CLAREMORE, Oklahoma - The jury in the Garth Brooks' lawsuit against Integris Hospital in Yukon has finished deliberating and a verdict is expected soon.

Both sides delivered their closing arguments Tuesday afternoon as the trial in the Rogers County Courthouse enters its next phase.

Brooks is suing to get his $500,000 donation back from Integris.  He claims Integris promised to name a building after his late mother. The hospital said it never made that promise and there were no conditions placed on the money.

Jurors will be given four verdict forms and asked to decide if there has been a breach of contract and if fraud was used to get a contract.
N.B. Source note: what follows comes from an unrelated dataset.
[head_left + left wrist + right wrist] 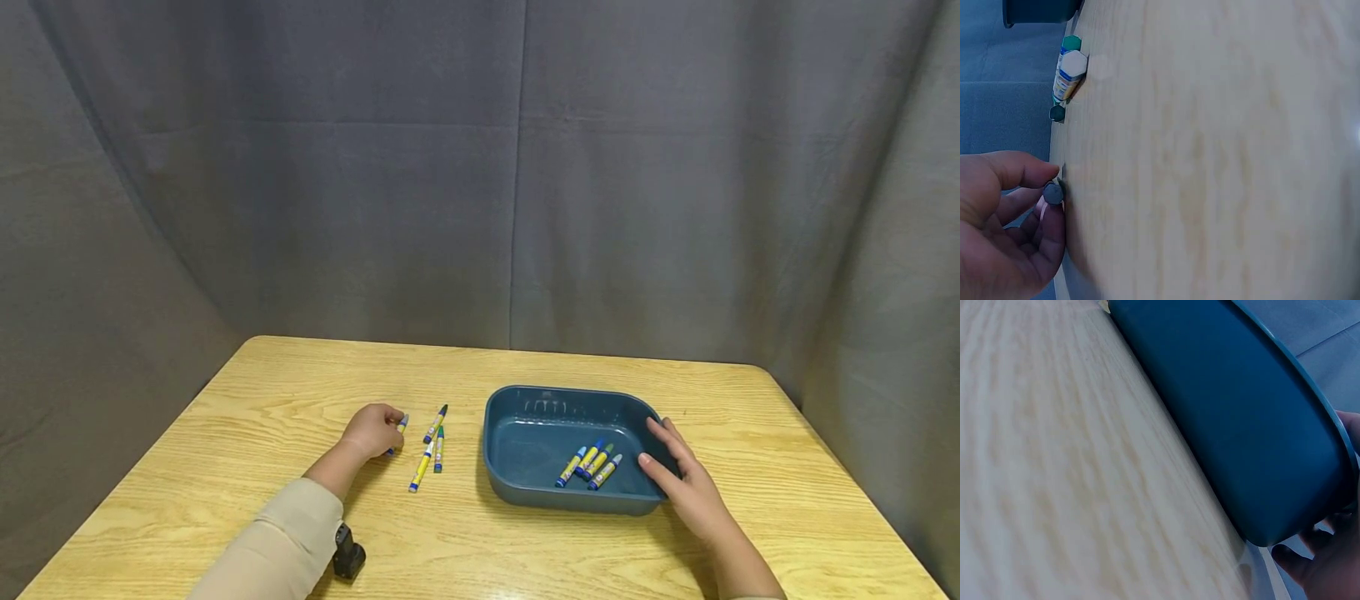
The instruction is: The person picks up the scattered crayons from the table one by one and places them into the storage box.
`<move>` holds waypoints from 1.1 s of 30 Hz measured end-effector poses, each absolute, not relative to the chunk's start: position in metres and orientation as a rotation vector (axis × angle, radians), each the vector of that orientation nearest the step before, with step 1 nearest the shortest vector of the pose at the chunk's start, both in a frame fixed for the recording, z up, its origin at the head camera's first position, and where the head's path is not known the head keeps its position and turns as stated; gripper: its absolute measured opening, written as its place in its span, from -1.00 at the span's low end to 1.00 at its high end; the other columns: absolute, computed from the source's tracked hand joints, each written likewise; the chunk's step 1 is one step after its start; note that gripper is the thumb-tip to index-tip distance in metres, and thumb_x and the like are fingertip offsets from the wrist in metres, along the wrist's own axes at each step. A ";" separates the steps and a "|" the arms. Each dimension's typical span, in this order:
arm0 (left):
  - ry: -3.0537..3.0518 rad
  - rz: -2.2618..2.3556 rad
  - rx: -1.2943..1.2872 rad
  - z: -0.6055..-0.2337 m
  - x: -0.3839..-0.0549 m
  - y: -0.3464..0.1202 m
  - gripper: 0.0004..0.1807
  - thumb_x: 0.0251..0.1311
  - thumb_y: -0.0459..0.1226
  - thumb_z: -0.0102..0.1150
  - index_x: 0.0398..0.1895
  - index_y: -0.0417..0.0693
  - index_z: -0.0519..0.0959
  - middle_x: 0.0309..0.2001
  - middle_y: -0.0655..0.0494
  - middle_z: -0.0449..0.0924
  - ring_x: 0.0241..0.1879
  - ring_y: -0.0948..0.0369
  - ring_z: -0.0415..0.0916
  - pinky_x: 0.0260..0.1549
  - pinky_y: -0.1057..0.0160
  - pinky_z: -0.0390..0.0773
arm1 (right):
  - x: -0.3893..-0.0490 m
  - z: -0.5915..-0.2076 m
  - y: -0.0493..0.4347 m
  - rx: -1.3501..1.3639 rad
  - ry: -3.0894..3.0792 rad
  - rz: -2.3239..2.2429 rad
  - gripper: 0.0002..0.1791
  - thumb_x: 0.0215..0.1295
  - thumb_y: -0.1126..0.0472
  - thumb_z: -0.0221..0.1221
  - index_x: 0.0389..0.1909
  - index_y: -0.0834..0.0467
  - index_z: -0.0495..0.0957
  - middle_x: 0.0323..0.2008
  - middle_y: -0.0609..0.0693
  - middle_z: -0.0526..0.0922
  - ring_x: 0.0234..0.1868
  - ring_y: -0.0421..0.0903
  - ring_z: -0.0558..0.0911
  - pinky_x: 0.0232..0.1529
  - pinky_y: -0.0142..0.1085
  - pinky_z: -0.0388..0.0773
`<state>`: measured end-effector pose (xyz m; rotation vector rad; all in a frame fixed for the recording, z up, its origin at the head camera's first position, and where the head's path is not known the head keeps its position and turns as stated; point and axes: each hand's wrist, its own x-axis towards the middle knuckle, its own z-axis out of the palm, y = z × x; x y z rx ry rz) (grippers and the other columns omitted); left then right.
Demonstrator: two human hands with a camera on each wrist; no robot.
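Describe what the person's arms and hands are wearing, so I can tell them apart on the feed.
The left arm wears a long beige sleeve ending at the wrist, with a small black wrist-mounted camera unit strapped just below the cuff. The left hand is bare, with no glove or ring visible. The right hand and its forearm are bare in the head view; no sleeve shows there.

crayon (pixel 400 428): blue-tipped, yellow-and-blue wrapper, pinched on table | blue tub (pixel 525 475): oblong, upright, four crayons (pixel 589 464) lying inside
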<state>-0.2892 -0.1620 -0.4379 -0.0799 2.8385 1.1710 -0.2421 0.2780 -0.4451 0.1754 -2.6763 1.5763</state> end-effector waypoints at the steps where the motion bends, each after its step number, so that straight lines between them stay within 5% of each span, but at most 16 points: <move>1: 2.831 1.178 -0.080 -0.438 -0.289 -0.162 -0.50 0.00 -0.46 0.16 0.11 -0.43 0.52 -0.27 -0.05 0.53 -0.39 0.18 0.44 -0.47 0.35 0.47 | -0.242 -0.445 0.278 0.176 -2.678 1.572 -0.27 0.40 0.10 0.12 0.51 0.15 0.10 0.56 0.28 -0.26 0.53 0.37 -0.24 0.37 0.41 -0.23; 9: 2.768 1.289 -0.085 -0.430 -0.285 -0.157 -0.48 0.01 -0.48 0.09 0.14 -0.40 0.52 -0.19 -0.11 0.51 -0.39 0.19 0.40 -0.50 0.36 0.45 | -0.242 -0.447 0.278 0.155 -2.687 1.566 -0.27 0.40 0.08 0.12 0.51 0.13 0.11 0.56 0.26 -0.25 0.53 0.37 -0.23 0.37 0.41 -0.21; 17: 2.579 1.556 -0.009 -0.416 -0.295 -0.141 -0.49 0.10 -0.48 0.09 0.19 -0.36 0.49 -0.38 0.07 0.41 -0.50 0.25 0.29 -0.48 0.28 0.46 | -0.242 -0.444 0.277 0.165 -2.670 1.574 -0.27 0.40 0.07 0.12 0.51 0.14 0.11 0.56 0.27 -0.25 0.53 0.38 -0.23 0.37 0.42 -0.23; 33: 2.478 1.599 0.211 -0.372 -0.303 -0.048 -0.52 0.08 -0.48 0.14 0.15 -0.27 0.56 -0.31 0.06 0.44 -0.44 0.25 0.33 -0.50 0.41 0.46 | -0.242 -0.444 0.278 0.174 -2.676 1.568 -0.28 0.40 0.10 0.13 0.51 0.14 0.12 0.56 0.28 -0.24 0.53 0.37 -0.23 0.37 0.42 -0.22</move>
They can find that one, both or neither occurred.

Integris argues that there was never a contract and no intent to defraud Brooks.  It says it always intended to honor Brooks' mother in some way but had never agreed on how it would be done.

Brooks' attorneys say the fraud used to get a contract occurred when Integris offered to name a women's center for his mother.

If there is no finding of fraud, the case will be over. If jurors do find that the hospital was fraudulent in obtaining a contract with Brooks, they will then be asked to decide on any punitive damages.

In breach of contract cases, jurors are instructed to judge by a "preponderance of the evidence" rather than "beyond a reasonable doubt" as in criminal cases. For fraud, the standard is "by clear and convincing evidence."

Monday afternoon the judge denied a motion by Integris to dismiss Brooks' lawsuit. 

Integris asked for the dismissal after Brooks finished testifying. 

Brooks said he was glad to tell the jury his side of the story and he is trying to not let this experience make him cynical, adding he doesn't want the people in Yukon to confuse his feelings for Integris and for them.

In Garth Brooks' hometown of Yukon, folks seem to side heavily with the country music superstar.